## [Work instruction]
Report each line of the entries that contains the word "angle", copied in full.

## [Supplied material]
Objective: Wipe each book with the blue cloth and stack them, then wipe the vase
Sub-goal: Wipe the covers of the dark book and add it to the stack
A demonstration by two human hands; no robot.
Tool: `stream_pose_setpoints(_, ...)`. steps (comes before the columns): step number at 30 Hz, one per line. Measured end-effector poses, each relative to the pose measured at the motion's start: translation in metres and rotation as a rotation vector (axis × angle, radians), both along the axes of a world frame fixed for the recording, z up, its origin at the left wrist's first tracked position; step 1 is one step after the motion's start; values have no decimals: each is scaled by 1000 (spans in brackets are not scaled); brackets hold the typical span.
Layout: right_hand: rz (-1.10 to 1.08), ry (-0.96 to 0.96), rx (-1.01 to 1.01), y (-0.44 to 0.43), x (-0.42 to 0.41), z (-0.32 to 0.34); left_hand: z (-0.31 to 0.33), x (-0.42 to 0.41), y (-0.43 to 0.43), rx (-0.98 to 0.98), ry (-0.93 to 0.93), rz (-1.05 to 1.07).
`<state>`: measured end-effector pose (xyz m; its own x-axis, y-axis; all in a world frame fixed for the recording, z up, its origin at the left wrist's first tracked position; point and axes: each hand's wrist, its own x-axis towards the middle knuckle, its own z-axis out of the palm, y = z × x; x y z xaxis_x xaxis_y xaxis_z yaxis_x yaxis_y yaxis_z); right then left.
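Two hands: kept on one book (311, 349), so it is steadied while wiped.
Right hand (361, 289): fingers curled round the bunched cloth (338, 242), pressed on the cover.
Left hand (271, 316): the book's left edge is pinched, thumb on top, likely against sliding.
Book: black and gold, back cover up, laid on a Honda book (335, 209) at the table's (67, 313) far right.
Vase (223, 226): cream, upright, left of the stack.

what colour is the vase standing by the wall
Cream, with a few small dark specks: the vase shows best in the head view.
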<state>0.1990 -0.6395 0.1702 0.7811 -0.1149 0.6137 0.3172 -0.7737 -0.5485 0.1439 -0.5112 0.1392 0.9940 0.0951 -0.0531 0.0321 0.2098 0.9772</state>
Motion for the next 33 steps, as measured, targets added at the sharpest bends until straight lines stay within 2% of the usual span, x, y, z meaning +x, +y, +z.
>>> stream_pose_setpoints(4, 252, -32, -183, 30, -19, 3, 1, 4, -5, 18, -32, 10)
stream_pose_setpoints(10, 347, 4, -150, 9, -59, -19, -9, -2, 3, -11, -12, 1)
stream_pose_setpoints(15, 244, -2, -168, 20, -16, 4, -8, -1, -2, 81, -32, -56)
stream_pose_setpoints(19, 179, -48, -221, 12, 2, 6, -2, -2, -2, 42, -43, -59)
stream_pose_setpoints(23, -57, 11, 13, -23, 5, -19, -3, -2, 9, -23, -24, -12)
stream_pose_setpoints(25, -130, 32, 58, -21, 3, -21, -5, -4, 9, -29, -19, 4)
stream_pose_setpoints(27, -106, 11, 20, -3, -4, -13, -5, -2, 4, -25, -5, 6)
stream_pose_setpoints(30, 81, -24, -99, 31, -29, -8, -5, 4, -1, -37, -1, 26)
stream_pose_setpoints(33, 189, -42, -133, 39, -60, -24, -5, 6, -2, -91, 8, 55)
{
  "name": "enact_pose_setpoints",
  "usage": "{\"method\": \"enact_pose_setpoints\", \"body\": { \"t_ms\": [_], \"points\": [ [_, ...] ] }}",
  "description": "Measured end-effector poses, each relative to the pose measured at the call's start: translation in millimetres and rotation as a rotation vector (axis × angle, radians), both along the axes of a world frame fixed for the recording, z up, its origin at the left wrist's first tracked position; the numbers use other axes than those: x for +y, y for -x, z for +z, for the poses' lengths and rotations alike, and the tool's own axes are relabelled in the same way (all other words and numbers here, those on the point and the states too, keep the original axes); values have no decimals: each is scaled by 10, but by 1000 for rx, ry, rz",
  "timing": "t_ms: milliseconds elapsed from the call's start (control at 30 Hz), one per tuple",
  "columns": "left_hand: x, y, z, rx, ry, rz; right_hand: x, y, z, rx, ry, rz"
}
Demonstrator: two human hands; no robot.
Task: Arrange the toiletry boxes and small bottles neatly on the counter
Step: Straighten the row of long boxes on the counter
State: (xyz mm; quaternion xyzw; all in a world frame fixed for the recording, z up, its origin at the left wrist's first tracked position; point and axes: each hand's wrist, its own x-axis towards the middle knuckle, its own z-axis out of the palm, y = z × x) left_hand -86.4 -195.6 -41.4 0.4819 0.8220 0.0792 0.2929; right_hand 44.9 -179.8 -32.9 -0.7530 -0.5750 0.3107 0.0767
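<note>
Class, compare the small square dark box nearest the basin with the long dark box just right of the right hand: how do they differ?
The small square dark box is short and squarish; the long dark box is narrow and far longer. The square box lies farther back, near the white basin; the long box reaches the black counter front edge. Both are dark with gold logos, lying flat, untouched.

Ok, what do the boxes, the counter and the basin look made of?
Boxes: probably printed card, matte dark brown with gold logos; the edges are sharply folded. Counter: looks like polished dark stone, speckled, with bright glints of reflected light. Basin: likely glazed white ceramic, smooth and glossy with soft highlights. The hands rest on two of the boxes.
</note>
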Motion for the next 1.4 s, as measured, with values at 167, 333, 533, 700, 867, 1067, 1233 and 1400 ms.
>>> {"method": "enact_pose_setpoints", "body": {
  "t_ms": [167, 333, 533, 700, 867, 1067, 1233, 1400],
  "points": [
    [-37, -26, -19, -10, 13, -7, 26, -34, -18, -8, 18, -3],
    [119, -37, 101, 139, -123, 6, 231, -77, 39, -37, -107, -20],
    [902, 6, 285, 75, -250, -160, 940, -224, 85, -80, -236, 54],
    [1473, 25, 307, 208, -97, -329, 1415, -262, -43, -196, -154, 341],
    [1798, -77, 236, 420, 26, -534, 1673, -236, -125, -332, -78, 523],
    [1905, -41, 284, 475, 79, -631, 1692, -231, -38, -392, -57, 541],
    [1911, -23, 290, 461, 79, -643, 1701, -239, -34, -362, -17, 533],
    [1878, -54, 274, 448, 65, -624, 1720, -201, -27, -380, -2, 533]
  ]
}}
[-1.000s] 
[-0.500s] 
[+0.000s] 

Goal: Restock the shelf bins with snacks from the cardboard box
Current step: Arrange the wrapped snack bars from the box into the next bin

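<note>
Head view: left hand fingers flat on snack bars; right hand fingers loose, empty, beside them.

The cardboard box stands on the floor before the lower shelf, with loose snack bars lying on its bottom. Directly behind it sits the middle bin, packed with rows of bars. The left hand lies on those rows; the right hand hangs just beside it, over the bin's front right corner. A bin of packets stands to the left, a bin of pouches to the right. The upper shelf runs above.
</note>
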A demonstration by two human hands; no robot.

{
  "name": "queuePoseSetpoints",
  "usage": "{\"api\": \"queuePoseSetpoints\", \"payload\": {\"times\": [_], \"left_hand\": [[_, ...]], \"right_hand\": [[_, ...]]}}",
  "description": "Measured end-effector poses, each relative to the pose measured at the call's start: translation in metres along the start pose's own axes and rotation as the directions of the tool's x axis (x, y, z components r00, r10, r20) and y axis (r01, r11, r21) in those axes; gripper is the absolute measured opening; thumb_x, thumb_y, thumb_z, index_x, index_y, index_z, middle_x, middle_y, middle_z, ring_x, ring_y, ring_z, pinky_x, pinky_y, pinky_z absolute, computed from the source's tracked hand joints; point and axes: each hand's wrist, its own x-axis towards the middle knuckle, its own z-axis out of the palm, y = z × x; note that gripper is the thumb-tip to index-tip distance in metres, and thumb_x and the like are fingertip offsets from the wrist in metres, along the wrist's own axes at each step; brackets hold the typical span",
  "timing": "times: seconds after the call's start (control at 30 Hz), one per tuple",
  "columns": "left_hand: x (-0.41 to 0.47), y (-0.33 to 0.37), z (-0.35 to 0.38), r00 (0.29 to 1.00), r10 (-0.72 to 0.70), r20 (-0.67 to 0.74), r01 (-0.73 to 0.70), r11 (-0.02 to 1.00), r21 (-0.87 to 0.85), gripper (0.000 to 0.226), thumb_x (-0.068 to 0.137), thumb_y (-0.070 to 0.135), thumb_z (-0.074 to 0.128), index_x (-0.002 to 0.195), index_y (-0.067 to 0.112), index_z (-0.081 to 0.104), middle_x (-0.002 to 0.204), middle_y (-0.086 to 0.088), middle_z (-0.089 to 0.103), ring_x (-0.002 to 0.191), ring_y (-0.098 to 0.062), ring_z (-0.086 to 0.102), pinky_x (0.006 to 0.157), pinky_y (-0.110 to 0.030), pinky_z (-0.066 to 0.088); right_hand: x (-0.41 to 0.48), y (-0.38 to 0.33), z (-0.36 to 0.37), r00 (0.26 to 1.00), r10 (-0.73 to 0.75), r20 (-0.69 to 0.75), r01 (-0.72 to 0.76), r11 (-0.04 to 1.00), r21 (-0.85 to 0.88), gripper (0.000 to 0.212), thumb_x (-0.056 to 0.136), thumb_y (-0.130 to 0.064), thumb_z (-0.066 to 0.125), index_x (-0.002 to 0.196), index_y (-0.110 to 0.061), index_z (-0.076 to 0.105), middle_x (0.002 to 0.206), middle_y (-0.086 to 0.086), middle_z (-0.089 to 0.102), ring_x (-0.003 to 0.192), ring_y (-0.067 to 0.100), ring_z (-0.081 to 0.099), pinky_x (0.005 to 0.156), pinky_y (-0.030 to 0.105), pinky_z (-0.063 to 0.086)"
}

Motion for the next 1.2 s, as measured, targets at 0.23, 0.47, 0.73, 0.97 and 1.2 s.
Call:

## [Answer to the exercise]
Tool: `stream_pose_setpoints(_, ...)`. steps (comes before the columns): step number at 30 Hz, one per line. Measured end-effector poses, each relative to the pose measured at the motion's start: translation in metres and rotation as a rotation vector (axis × angle, radians), both along the axes of a world frame fixed for the recording, z up, its origin at the left wrist's first tracked position; step 1 is one step after the motion's start; values have no decimals: each is scaled by 1000 (spans in brackets are not scaled); brackets hold the typical span.
  "description": "Measured end-effector poses, each relative to the pose measured at the call's start: translation in millimetres and rotation as a rotation vector (axis × angle, radians), both along the axes of a world frame fixed for the recording, z up, its origin at the left wrist's first tracked position; the numbers use other axes than those: x for +y, y for -x, z for +z, for the poses' lengths and rotations alike, and the tool's own axes are relabelled in the same way (all other words and numbers here, those on the point and the states too, keep the original axes); values have no decimals: each is scaled by 10, but by 1000 for rx, ry, rz",

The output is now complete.